Many programs return their version number with a command like:
$ program --version
program (platform info) v1.2.3
This is useful for scripting the installation or maintenance of the program, and some other controlled automation magic from System Admins and friends.
How to easily get the version number for Erlang (OTP)?
Here are some unsatisfactory solutions (from the trapexit forum and other tutorials/Erlang documentation):
Emulator
$ erl
1> erlang:system_info(otp_release).
"R13B03"
Hard to script. I have not found a way to have erl
execute a single command from a shell prompt.
Release file
$ cat /usr/lib/erlang/releases/RELEASES
[{release,"OTP APN 181 01","R13B03","5.7.4",
[{kernel,"2.13.4","/usr/lib/erlang/lib/kernel-2.13.4"},
{stdlib,"1.16.4","/usr/lib/erlang/lib/stdlib-1.16.4"},
{sasl,"2.1.8","/usr/lib/erlang/lib/sasl-2.1.8"}],
permanent}].
Parsing paradise (with shell).
An alternative could also be checking the install path, but that is not portable (my install path does not include the version, for one).
Personal context: I am writing a script to install the same version of RabbitMQ with plugins on several machines.
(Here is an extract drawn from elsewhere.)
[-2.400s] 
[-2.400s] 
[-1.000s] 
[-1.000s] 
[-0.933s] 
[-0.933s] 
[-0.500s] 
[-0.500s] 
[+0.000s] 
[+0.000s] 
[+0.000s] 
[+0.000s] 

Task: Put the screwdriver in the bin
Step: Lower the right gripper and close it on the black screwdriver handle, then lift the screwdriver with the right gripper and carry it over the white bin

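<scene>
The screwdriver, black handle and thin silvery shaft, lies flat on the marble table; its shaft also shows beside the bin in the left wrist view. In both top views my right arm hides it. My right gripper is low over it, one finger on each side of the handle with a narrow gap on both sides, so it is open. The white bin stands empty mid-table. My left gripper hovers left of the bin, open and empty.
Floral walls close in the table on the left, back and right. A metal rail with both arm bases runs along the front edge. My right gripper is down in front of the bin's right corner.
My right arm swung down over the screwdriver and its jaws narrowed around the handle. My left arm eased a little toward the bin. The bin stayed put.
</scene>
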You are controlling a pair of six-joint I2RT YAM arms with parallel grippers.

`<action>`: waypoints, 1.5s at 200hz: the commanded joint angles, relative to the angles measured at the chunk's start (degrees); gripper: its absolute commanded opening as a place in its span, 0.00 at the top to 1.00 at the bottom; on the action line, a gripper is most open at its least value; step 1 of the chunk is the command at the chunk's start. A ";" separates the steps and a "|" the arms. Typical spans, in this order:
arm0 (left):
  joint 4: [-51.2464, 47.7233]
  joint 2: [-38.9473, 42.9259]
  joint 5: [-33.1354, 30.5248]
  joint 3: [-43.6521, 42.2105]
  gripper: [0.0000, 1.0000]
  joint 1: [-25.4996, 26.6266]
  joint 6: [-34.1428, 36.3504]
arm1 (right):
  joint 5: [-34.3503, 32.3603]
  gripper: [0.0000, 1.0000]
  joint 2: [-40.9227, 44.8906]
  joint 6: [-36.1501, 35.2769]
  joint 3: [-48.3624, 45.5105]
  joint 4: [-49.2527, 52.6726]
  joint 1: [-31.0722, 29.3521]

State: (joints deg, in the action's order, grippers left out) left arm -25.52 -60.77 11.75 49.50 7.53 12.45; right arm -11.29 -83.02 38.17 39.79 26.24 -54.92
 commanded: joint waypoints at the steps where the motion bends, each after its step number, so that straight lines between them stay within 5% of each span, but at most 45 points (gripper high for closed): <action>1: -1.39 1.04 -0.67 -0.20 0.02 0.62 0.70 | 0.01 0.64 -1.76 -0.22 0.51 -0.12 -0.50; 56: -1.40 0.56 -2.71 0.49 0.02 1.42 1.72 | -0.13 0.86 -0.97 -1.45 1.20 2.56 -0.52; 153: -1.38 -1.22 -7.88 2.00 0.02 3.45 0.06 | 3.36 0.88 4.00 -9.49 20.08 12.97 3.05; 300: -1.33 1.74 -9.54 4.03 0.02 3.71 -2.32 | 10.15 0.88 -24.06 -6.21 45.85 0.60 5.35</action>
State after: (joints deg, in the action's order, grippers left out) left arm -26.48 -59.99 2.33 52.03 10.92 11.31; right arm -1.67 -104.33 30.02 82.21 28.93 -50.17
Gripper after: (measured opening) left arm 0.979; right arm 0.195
Some plugins have minimal requirements on the OTP version, and it is how this question started.
The latest version of Erlang/OTP is 25.0. 3.
If you want the latest Erlang version on Ubuntu, you can add the repository offered by Erlang Solutions. They provide prebuilt binaries for various Linux distributions, Windows and macOS. If you had installed a package named erlang previously, it will be upgraded to the newer version offered by the added repository.
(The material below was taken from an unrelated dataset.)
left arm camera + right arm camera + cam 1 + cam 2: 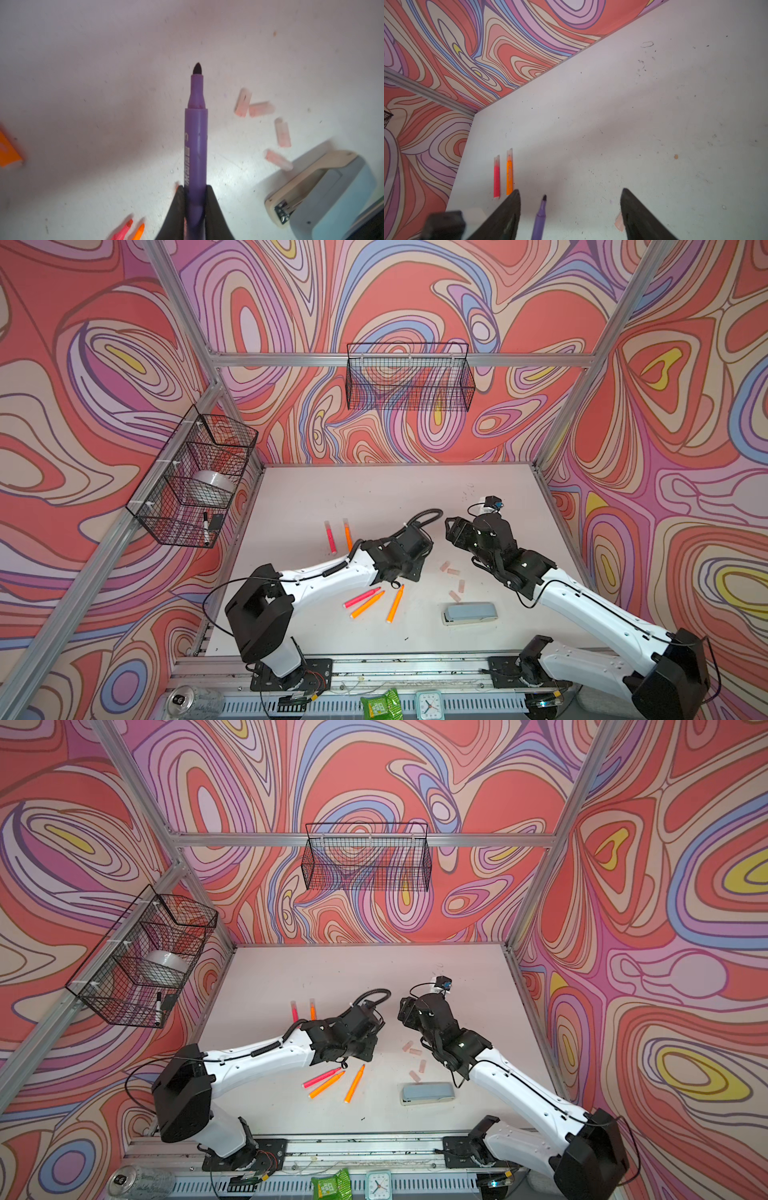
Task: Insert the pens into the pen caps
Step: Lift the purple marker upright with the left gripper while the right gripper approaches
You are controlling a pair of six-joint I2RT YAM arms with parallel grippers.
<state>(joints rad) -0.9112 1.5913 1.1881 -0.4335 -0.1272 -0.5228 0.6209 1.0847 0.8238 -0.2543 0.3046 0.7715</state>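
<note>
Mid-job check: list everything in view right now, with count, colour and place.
purple pen: 1, purple, uncapped, gripped by its barrel
capped pens: 2, pink and orange, side by side, far left of the table
uncapped pens: 3, one pink, two orange, table front centre
loose caps: 4, pale pink, clustered behind the stapler
stapler: 1, grey-blue, table front right
wire baskets: 2, black, back wall and left wall
white roll: 1, left basket
black-capped marker: 1, white, left basket
can, green packet, clock: 1 each, below the table's front edge
left fingers: black, shut on the purple pen
right fingers: black, open, empty
</note>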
erl -eval 'erlang:display(erlang:system_info(otp_release)), halt().' -noshell
The other answers only display major version as of OTP 17 (from docs for erlang:system_info). This works to display major and minor version on my development machine:
erl -eval '{ok, Version} = file:read_file(filename:join([code:root_dir(), "releases", erlang:system_info(otp_release), "OTP_VERSION"])), io:fwrite(Version), halt().' -noshell
This reads from the appropriate file, as described in the docs.
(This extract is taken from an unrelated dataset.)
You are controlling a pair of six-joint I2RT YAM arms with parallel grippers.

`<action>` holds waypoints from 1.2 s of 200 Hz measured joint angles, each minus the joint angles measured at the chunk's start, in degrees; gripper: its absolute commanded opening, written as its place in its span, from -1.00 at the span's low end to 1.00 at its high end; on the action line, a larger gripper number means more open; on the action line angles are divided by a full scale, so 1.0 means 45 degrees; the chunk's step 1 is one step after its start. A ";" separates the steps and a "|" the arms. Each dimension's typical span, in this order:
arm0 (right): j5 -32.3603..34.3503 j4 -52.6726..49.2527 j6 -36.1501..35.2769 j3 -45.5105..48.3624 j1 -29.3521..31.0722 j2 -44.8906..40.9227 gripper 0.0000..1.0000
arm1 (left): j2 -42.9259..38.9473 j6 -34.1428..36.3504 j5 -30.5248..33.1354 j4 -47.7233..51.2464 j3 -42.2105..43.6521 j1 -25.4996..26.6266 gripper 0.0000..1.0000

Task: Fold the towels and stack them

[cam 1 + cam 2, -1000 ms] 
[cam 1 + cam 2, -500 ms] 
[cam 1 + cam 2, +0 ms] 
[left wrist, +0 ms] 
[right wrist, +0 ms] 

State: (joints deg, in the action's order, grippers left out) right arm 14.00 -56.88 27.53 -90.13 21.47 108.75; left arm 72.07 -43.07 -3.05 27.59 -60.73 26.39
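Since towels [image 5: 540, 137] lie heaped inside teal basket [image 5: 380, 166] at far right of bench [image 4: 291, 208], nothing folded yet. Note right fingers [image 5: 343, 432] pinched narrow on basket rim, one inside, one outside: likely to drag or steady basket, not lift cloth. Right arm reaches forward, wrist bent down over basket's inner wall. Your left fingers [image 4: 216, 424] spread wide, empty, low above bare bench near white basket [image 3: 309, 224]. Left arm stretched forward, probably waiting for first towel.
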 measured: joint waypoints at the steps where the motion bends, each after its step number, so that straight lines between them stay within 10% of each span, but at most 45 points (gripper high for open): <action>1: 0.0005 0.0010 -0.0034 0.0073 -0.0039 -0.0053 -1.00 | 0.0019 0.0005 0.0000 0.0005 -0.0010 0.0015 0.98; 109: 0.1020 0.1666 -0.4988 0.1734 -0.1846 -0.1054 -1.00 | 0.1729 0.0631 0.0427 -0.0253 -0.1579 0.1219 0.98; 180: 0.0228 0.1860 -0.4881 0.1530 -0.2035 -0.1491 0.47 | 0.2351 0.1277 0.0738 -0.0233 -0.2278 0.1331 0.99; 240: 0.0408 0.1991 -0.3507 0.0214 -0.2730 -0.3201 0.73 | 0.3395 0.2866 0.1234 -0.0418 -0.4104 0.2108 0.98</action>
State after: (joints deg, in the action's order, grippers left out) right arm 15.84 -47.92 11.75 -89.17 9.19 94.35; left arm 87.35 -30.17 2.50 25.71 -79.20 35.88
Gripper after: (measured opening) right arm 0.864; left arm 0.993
(I'm adding this answer here since I've searched for this at least 3 times in the past three months)
Starting from version 17.0 releases have a new format in their version number (17.0, 17.1, ...) but erlang:system_info(otp_release).
only returns the major version number.
In order to get the full version number it is necessary to check the contents of the OTP_RELEASE
file under the already mentioned releases
folder.
$ which erl
/usr/bin/erl
$ cd /usr/bin
$ ls -l erl
../lib/erlang/bin/erl
$ cd ../lib/erlang/
$ cat releases/17/OTP_RELEASE
17.3
EDIT
# Some versions seem to have OTP_VERSION instead of OTP_RELEASE
$ cat releases/17/OTP_VERSION
17.4
To retrieve EShell (Erlang Shell) version, you may use:
erlang:system_info(version).
and to retrieve Erlang OTP (Open Telecom Platform) version:
erlang:system_info(otp_release).
init docs, linked by 'man erl'.
-eval Expr
Scans, parses and evaluates an arbitrary expression Expr during system initialization. If any of these steps fail (syntax error, parse error or exception during evaluation), Erlang stops with an error message. Here is an example that seeds the random number generator:
% erl -eval '{X,Y,Z} = now(), random:seed(X,Y,Z).'
This example uses Erlang as a hexadecimal calculator:
% erl -noshell -eval 'R = 16#1F+16#A0, io:format("~.16B~n", [R])' -s erlang halt
BF
If multiple -eval expressions are specified, they are evaluated sequentially in the order specified. -eval expressions are evaluated sequentially with -s and -run function calls (this also in the order specified). As with -s and -run, an evaluation that does not terminate, blocks the system initialization process.
Thus,
$ erl -noshell -eval 'io:fwrite("~s\n", [erlang:system_info(otp_release)]).' -s erlang halt
Find in /usr/lib/erlang/releases/18/OTP_VERSION
erl +V or you can use erl -version
result : Erlang (SMP,ASYNC_THREADS) (BEAM) emulator version 5.8.5
Based on Jay's answer above, I wrote the following shell function that I can use:
erlang () {
if [[ $@ == "-v" ]]; then
command erl -eval '{ok, Version} = file:read_file(filename:join([code:root_dir(), "releases", erlang:system_info(otp_release), "OTP_VERSION"])), io:fwrite(Version), halt().' -noshell
else
command erl
fi
}
I often forget that the command is erl
rather than erlang
, so this lets my forgetful brain just use erlang
as if it were erl
, and erlang -v
like I would expect from something like elixir
.
Finds the erl in your PATH and reads the RELEASES file to extract the erlang release number.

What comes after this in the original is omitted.